Problem description:
Retype only the lines below from the one with "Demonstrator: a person" to the one with "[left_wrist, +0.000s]", inclusive, skipping every image.

Data extracted from a collection:
++++++

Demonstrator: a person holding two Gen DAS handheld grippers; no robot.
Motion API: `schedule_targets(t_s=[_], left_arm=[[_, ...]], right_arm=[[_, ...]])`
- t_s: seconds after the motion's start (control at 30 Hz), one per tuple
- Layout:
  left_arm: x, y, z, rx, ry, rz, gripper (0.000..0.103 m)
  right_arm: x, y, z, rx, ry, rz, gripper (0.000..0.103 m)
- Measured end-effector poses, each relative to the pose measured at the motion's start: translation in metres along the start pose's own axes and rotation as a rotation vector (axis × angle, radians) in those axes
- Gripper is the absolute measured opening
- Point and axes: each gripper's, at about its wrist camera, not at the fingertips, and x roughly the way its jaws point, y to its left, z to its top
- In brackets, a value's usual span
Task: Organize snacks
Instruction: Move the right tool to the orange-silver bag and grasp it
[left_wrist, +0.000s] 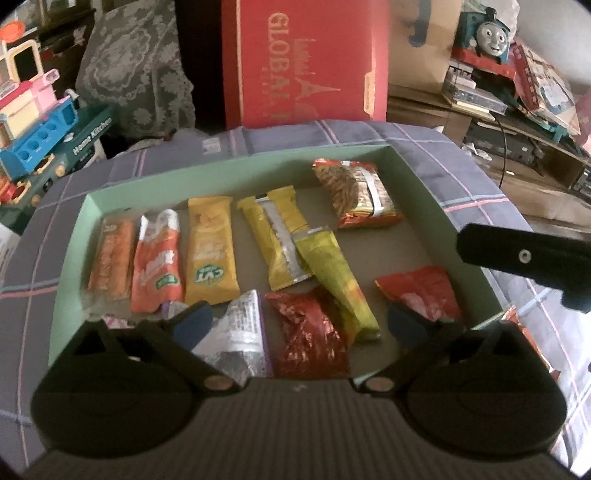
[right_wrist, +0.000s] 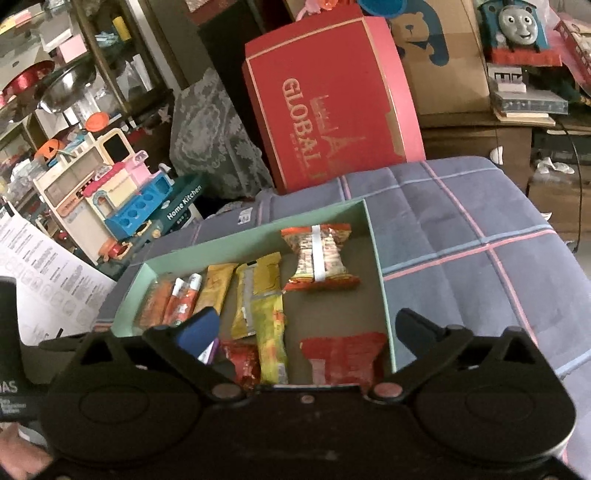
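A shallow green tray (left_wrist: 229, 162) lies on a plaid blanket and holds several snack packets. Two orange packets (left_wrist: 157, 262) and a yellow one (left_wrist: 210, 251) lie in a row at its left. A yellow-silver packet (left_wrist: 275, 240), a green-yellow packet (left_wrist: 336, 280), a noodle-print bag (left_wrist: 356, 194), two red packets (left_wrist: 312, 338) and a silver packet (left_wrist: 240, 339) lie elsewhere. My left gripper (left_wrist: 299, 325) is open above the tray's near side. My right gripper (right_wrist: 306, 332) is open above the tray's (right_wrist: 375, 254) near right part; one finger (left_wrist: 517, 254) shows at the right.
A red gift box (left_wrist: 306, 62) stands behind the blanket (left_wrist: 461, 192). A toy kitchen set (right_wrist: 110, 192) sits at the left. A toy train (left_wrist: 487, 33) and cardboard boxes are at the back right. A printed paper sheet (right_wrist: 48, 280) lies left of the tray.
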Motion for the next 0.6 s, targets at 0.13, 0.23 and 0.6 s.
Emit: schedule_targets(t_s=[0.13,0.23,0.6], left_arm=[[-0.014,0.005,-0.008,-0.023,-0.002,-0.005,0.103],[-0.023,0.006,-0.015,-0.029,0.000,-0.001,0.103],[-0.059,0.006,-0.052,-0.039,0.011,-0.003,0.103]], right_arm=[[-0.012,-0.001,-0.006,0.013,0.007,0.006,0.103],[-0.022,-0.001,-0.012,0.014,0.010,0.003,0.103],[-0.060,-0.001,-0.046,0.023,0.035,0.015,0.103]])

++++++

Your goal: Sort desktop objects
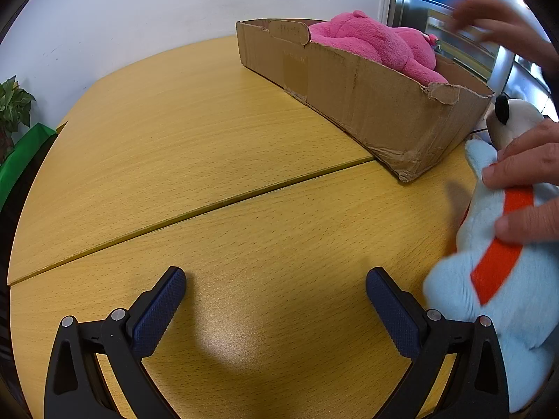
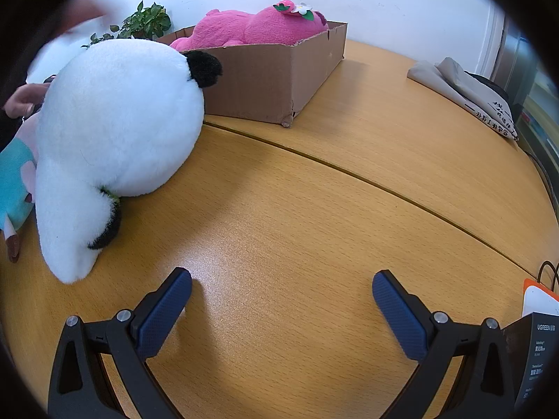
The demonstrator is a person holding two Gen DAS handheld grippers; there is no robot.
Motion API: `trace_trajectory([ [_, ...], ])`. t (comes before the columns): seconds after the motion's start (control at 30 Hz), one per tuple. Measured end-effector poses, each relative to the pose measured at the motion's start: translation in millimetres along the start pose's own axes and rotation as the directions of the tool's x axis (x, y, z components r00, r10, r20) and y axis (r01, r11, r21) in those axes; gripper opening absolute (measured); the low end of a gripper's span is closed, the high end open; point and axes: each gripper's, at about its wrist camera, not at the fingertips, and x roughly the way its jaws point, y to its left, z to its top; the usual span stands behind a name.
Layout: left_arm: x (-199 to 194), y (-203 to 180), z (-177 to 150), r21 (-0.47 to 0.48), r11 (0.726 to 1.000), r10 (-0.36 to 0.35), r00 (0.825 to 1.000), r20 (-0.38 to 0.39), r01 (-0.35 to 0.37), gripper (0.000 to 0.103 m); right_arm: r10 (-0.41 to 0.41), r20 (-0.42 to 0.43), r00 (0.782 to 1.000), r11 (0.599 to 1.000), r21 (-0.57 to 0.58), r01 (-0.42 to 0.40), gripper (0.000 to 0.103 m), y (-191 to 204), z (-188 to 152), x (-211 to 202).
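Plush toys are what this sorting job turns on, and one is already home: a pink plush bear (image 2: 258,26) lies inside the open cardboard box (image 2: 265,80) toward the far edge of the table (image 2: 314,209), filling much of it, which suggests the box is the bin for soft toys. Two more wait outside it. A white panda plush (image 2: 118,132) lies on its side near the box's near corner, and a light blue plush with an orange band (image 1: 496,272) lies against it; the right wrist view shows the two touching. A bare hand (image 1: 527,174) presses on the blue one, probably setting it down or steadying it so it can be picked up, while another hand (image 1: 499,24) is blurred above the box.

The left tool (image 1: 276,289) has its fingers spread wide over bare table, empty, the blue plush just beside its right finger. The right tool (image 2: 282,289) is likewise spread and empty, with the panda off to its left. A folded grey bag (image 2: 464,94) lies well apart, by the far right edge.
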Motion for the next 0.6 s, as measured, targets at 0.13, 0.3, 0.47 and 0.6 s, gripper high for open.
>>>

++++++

Completed task:
Demonstrator: a person holding two Gen DAS handheld grippers; no robot.
Motion API: `schedule_targets(t_s=[_], left_arm=[[_, ...]], right_arm=[[_, ...]])`
- t_s: seconds after the motion's start (control at 30 Hz), one per tuple
- Layout:
  left_arm: x, y, z, rx, ry, rz, gripper (0.000..0.103 m)
  right_arm: x, y, z, rx, ry, rz, gripper (0.000..0.103 m)
- Measured end-effector poses, each relative to the pose measured at the motion's start: translation in metres along the start pose's own axes and rotation as a rotation vector (axis × angle, radians) in those axes
- Gripper is the absolute measured opening
- Point and axes: each gripper's, at about its wrist camera, not at the fingertips, and x roughly the way its jaws point, y to its left, z to its top
- In brackets, a value's usual span
Task: Organize snacks
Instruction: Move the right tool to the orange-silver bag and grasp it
[left_wrist, +0.000s] 

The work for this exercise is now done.